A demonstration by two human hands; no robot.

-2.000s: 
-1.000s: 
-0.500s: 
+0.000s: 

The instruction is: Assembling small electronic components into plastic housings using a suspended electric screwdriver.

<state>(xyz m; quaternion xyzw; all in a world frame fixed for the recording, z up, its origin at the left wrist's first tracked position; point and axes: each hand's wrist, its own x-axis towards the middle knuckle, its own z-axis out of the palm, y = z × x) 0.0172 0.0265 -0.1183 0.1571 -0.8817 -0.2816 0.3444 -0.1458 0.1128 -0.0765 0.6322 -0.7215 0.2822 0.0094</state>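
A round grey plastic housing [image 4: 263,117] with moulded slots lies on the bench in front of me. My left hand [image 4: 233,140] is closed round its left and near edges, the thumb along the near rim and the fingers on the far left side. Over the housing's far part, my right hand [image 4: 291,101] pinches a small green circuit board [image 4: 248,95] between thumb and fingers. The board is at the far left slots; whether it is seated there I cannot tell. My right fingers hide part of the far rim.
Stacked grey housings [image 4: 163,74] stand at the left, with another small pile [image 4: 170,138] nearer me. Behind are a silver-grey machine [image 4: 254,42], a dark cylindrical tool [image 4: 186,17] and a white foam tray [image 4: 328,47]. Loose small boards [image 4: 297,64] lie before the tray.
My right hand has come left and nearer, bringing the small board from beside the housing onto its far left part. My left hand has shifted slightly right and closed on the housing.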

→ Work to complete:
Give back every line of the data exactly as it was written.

→ Reply:
A demonstration by two human hands; no robot.

-2.000s: 
-1.000s: 
-0.500s: 
+0.000s: 

The instruction is: Assembling small electronic components into plastic housings using a suspended electric screwdriver.

<state>(xyz m; quaternion xyzw; all in a world frame fixed for the recording, z up, its origin at the left wrist's first tracked position; point and axes: each hand's wrist, its own x-axis towards the middle knuckle, its own z-axis out of the palm, y = z × x) 0.0172 0.0265 -0.1183 0.1571 -0.8817 -0.2816 0.3444 -0.1458 0.1128 -0.0765 0.6322 -0.7215 0.2822 0.0094</state>
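A round grey plastic housing [image 4: 263,117] with moulded slots lies on the bench in front of me. My left hand [image 4: 233,140] is closed round its left and near edges, the thumb along the near rim and the fingers on the far left side. Over the housing's far part, my right hand [image 4: 291,101] pinches a small green circuit board [image 4: 248,95] between thumb and fingers. The board is at the far left slots; whether it is seated there I cannot tell. My right fingers hide part of the far rim.
Stacked grey housings [image 4: 163,74] stand at the left, with another small pile [image 4: 170,138] nearer me. Behind are a silver-grey machine [image 4: 254,42], a dark cylindrical tool [image 4: 186,17] and a white foam tray [image 4: 328,47]. Loose small boards [image 4: 297,64] lie before the tray.
My right hand has come left and nearer, bringing the small board from beside the housing onto its far left part. My left hand has shifted slightly right and closed on the housing.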

The exercise output is complete.